(Dataset entries)
----

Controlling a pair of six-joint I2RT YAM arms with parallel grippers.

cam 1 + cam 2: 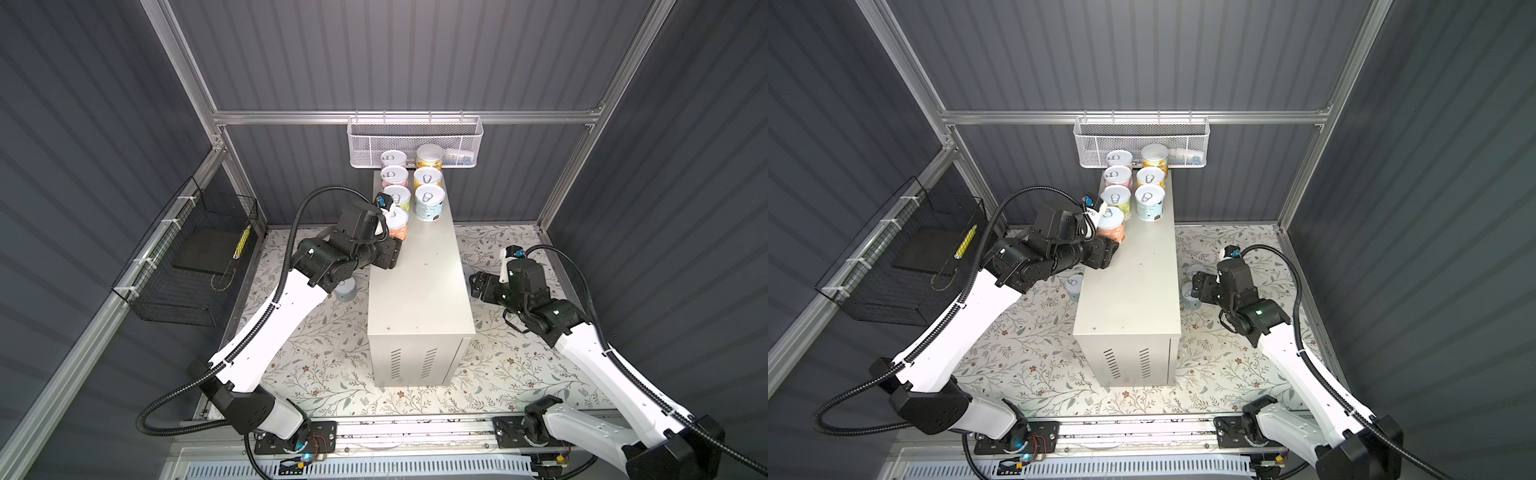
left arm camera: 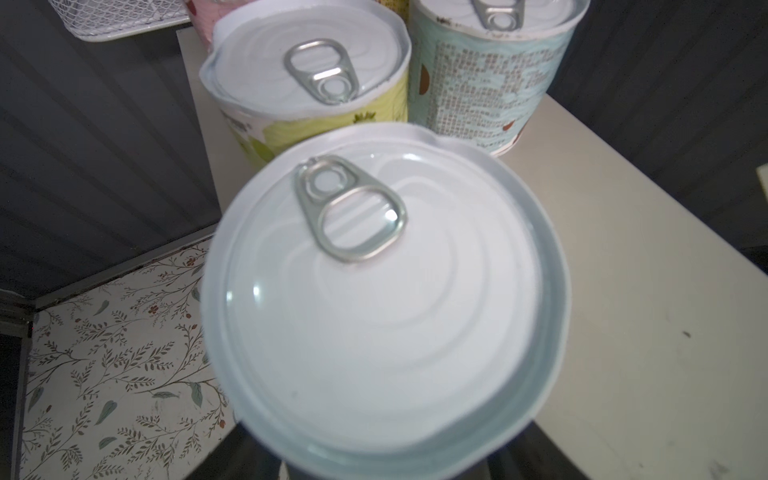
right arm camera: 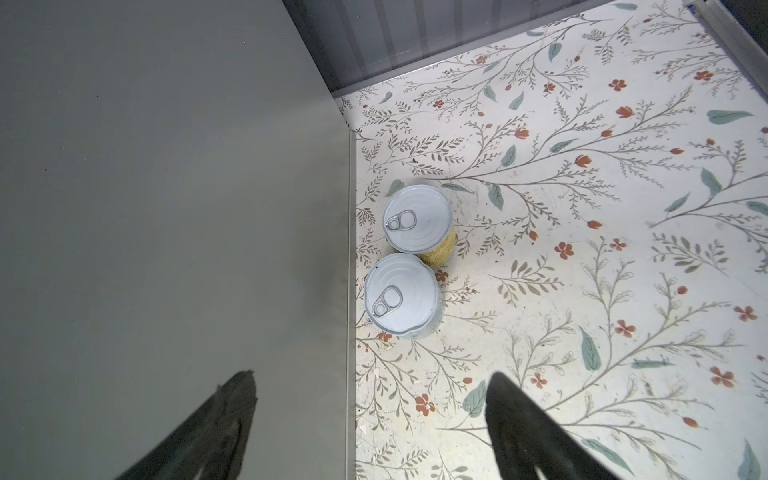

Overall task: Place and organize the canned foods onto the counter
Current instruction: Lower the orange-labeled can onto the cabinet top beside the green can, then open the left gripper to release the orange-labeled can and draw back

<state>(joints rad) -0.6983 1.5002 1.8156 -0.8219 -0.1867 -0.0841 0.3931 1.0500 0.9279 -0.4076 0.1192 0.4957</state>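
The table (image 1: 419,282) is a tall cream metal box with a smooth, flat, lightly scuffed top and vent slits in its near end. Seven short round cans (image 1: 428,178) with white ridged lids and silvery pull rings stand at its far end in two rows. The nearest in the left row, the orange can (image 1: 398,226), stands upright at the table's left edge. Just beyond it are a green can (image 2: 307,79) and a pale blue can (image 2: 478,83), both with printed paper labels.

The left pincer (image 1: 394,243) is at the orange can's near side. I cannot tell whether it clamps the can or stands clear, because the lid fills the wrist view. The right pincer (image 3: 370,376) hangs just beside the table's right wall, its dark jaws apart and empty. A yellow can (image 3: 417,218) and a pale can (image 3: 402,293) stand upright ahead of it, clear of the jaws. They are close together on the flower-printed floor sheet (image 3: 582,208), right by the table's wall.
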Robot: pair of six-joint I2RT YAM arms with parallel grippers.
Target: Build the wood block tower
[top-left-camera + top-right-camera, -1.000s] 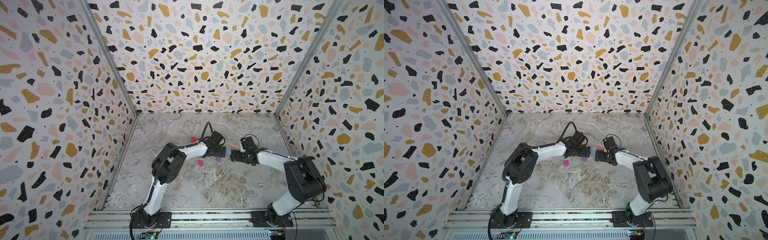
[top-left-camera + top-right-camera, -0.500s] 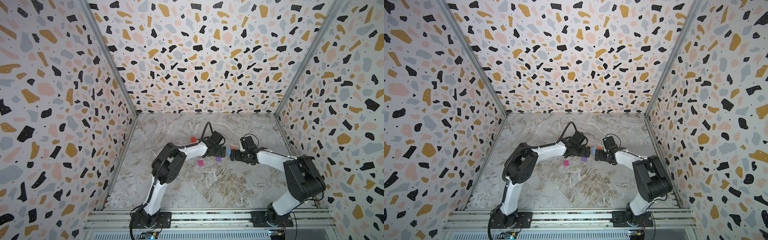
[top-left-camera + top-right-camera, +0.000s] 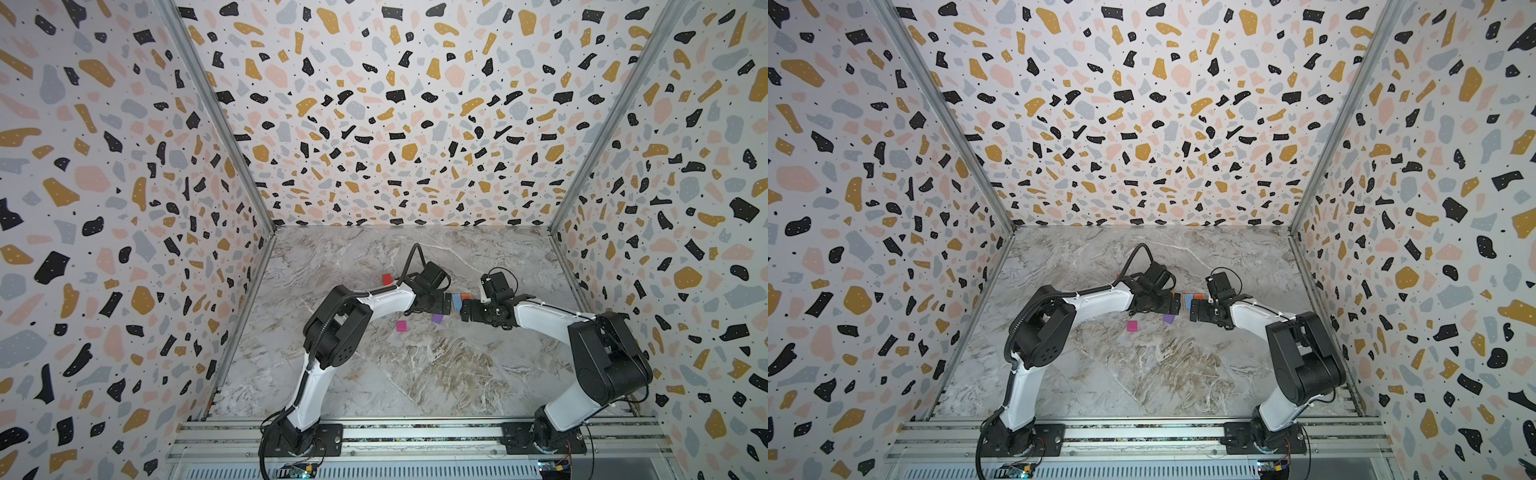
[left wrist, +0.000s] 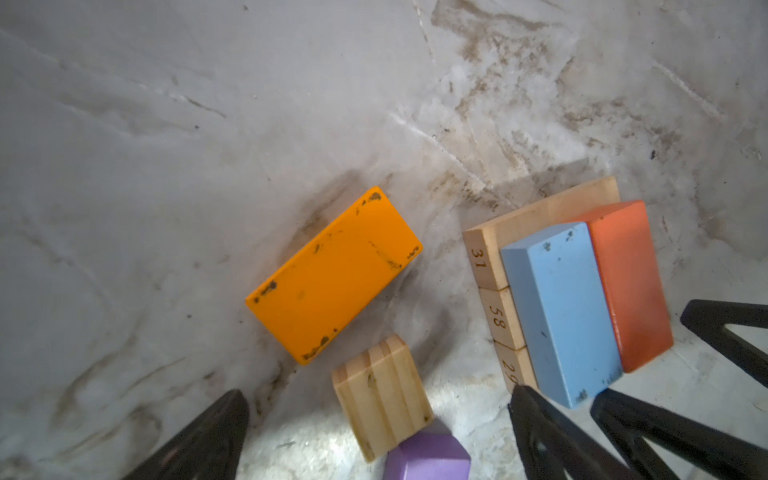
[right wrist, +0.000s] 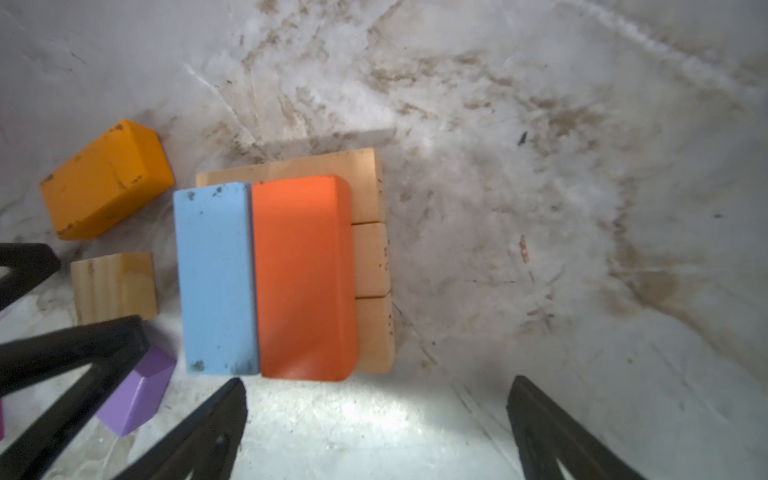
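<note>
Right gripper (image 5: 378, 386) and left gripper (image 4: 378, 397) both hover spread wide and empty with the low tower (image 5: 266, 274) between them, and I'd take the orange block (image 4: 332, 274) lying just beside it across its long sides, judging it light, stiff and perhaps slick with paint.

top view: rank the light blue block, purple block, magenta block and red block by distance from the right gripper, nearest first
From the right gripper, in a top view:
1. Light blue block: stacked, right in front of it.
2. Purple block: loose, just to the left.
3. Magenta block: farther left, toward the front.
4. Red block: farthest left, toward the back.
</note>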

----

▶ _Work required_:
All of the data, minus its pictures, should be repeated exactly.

▶ _Answer for the task_:
Controlling a pair of six-joint I2RT YAM arms with parallel grippers.

cam 1 + cam 2: 
left arm camera: 
right arm camera: 

Overall task: Place and organize the canned foods onto the counter
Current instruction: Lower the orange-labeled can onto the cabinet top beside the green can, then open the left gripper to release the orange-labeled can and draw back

<state>(joints rad) -0.6983 1.5002 1.8156 -0.8219 -0.1867 -0.0841 0.3931 1.0500 0.9279 -0.4076 0.1192 0.4957</state>
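The table (image 1: 419,282) is a tall cream metal box with a smooth, flat, lightly scuffed top and vent slits in its near end. Seven short round cans (image 1: 428,178) with white ridged lids and silvery pull rings stand at its far end in two rows. The nearest in the left row, the orange can (image 1: 398,226), stands upright at the table's left edge. Just beyond it are a green can (image 2: 307,79) and a pale blue can (image 2: 478,83), both with printed paper labels.

The left pincer (image 1: 394,243) is at the orange can's near side. I cannot tell whether it clamps the can or stands clear, because the lid fills the wrist view. The right pincer (image 3: 370,376) hangs just beside the table's right wall, its dark jaws apart and empty. A yellow can (image 3: 417,218) and a pale can (image 3: 402,293) stand upright ahead of it, clear of the jaws. They are close together on the flower-printed floor sheet (image 3: 582,208), right by the table's wall.
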Robot: pair of six-joint I2RT YAM arms with parallel grippers.
Target: Build the wood block tower
[top-left-camera + top-right-camera, -1.000s] 
[top-left-camera + top-right-camera, -0.500s] 
[top-left-camera + top-right-camera, +0.000s] 
[left wrist, +0.000s] 
[right wrist, +0.000s] 
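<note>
Right gripper (image 5: 378, 386) and left gripper (image 4: 378, 397) both hover spread wide and empty with the low tower (image 5: 266, 274) between them, and I'd take the orange block (image 4: 332, 274) lying just beside it across its long sides, judging it light, stiff and perhaps slick with paint.

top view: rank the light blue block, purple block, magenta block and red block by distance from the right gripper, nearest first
From the right gripper, in a top view:
1. Light blue block: stacked, right in front of it.
2. Purple block: loose, just to the left.
3. Magenta block: farther left, toward the front.
4. Red block: farthest left, toward the back.
</note>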

What the exercise required is now done.